Salvaging the Scrap Heap

Project: Reuse of uncured scrap prepreg
School: The University of Southern California
Location: Los Angeles
Researchers: Gaurav Nilakantan and Steven Nutt

Could medical parts, snowboards and composite structures soon be made of scrap prepreg composites? The possibility is getting closer as the University of Southern California’s M.C. Gill Composites Center wrapped up a research project on the reuse and upcycling of uncured scrap prepreg material. According to Gaurav Nilakantan, who served as a senior research associate at the center, uncured scrap prepreg is primarily disposed of in landfills at a high cost to the environment.

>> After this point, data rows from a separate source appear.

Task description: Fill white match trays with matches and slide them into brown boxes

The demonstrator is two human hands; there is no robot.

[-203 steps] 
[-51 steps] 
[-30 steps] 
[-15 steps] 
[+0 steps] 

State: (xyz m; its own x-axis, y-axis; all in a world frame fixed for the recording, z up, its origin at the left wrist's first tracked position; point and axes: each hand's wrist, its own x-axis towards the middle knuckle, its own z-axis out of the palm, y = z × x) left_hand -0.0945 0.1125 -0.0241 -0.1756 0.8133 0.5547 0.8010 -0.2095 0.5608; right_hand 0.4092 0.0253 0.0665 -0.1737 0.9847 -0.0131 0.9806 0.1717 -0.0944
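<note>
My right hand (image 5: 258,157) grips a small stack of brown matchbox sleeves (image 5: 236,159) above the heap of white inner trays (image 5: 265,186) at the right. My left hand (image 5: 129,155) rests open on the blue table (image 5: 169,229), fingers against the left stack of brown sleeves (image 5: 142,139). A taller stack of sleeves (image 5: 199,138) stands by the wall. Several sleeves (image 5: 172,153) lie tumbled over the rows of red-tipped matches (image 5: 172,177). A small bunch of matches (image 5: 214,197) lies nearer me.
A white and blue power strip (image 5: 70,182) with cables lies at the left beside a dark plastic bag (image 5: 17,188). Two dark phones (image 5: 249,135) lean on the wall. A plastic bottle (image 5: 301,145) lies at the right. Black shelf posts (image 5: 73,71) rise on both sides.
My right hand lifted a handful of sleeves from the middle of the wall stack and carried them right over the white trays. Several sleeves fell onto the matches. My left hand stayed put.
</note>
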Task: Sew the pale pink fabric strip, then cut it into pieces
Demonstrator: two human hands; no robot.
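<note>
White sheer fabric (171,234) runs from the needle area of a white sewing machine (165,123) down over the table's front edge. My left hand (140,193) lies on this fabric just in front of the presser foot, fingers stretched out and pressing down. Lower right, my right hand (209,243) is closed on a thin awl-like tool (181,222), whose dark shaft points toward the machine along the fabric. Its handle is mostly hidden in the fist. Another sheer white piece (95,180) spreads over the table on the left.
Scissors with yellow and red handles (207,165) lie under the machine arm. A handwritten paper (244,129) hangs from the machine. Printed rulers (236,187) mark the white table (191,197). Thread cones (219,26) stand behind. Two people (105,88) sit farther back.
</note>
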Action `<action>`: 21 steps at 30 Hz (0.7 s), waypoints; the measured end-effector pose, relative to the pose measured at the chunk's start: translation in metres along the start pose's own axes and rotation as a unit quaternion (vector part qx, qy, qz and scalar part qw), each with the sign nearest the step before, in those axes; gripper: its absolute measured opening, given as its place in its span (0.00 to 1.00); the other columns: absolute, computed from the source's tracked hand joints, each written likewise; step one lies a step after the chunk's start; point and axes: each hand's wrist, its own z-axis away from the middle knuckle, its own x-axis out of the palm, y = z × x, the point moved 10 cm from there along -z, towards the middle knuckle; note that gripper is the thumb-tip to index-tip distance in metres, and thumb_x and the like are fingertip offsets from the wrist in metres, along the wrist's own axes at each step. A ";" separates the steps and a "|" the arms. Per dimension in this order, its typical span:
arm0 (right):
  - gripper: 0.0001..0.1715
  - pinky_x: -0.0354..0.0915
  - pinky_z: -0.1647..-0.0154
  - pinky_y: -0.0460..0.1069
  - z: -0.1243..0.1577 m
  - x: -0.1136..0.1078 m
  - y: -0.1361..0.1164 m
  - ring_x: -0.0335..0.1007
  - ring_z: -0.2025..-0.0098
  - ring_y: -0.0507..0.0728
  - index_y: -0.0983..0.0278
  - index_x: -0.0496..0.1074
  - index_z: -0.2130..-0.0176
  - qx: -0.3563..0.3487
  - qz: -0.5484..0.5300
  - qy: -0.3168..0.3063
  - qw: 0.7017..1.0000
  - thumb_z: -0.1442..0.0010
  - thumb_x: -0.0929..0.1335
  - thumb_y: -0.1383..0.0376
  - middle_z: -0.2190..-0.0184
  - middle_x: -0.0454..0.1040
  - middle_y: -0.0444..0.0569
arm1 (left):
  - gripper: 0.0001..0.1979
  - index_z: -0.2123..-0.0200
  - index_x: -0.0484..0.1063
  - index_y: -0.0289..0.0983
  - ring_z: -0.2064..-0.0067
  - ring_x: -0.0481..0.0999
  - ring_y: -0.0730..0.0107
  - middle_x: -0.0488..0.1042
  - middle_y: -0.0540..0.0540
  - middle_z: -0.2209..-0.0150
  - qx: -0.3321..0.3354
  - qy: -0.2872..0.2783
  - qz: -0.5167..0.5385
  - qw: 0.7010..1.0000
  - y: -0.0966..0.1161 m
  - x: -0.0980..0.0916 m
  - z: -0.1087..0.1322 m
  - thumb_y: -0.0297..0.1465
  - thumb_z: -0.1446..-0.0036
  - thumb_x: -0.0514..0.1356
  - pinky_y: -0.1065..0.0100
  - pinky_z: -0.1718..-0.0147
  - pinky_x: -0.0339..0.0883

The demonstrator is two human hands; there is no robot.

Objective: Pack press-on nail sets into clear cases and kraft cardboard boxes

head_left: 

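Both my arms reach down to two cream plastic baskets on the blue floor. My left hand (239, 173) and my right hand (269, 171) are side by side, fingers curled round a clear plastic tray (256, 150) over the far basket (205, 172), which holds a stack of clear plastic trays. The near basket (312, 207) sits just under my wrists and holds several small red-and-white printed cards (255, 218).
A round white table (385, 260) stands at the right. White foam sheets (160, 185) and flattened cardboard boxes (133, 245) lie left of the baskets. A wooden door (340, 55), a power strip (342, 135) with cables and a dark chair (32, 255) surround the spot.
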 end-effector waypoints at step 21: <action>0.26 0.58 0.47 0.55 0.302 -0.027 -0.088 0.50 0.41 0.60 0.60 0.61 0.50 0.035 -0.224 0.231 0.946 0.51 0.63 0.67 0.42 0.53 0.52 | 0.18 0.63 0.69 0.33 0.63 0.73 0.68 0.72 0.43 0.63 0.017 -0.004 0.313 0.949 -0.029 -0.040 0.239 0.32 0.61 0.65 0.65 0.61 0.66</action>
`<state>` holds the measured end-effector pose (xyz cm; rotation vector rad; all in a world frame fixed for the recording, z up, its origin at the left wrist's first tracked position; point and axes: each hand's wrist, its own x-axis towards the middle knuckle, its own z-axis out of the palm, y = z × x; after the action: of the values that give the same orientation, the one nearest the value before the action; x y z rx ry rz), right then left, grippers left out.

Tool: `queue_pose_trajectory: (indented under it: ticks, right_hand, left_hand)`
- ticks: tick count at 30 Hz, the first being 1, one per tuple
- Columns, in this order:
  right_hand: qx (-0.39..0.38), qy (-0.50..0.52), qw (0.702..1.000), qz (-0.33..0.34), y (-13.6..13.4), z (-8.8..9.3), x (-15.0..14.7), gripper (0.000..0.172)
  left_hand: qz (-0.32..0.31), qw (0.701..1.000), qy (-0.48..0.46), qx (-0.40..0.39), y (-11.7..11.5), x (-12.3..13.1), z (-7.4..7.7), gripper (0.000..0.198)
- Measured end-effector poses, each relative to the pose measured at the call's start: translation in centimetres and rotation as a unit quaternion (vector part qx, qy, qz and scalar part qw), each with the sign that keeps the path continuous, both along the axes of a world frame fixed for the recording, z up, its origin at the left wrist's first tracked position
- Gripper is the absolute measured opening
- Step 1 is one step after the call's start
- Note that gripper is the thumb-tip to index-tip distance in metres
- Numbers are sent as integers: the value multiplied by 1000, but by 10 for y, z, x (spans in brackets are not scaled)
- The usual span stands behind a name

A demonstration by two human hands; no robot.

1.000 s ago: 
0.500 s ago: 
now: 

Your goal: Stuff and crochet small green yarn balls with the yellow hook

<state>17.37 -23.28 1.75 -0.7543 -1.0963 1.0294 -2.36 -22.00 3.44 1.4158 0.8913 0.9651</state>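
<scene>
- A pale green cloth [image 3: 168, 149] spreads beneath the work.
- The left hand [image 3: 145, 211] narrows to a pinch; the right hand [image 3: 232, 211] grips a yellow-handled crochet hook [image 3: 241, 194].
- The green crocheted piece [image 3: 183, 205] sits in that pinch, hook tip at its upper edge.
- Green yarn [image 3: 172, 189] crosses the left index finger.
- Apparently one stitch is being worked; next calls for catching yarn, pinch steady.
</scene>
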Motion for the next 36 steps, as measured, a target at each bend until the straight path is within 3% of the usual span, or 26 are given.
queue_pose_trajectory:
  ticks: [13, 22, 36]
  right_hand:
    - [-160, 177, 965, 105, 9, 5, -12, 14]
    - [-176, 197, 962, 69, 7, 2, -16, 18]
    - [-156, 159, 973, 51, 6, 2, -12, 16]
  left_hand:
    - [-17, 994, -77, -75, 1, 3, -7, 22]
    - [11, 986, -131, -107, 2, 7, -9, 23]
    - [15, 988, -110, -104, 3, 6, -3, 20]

And the volume of uncured scrap prepreg is likely to grow given the increased use of carbon fiber in the aerospace and automotive industries.

“There is a need for reclamation techniques that will keep scrap prepreg out of the waste stream,” says Nilakantan, now a research scientist at Teledyne Scientific. “U.S. environmental regulations on mandated levels of reuse and recycling are ramping up, creating a compelling need for upcycling processes that can quickly be brought to market.”

Through the National Science Foundation G8 Funding Initiative on Materials Efficiency and Sustainability, of which reuse and recycling of composite materials is a major thrust, the M.C. Gill Composites Center set out to develop novel strategies to reuse ply cutter scrap and out-of-spec prepreg material (such as material beyond its out-time or freezer life), thereby realizing their full commercial value.


The Gazelle™, a composite prosthetic foot, is the most complex part made so far from upcycled prepreg by the team at USC.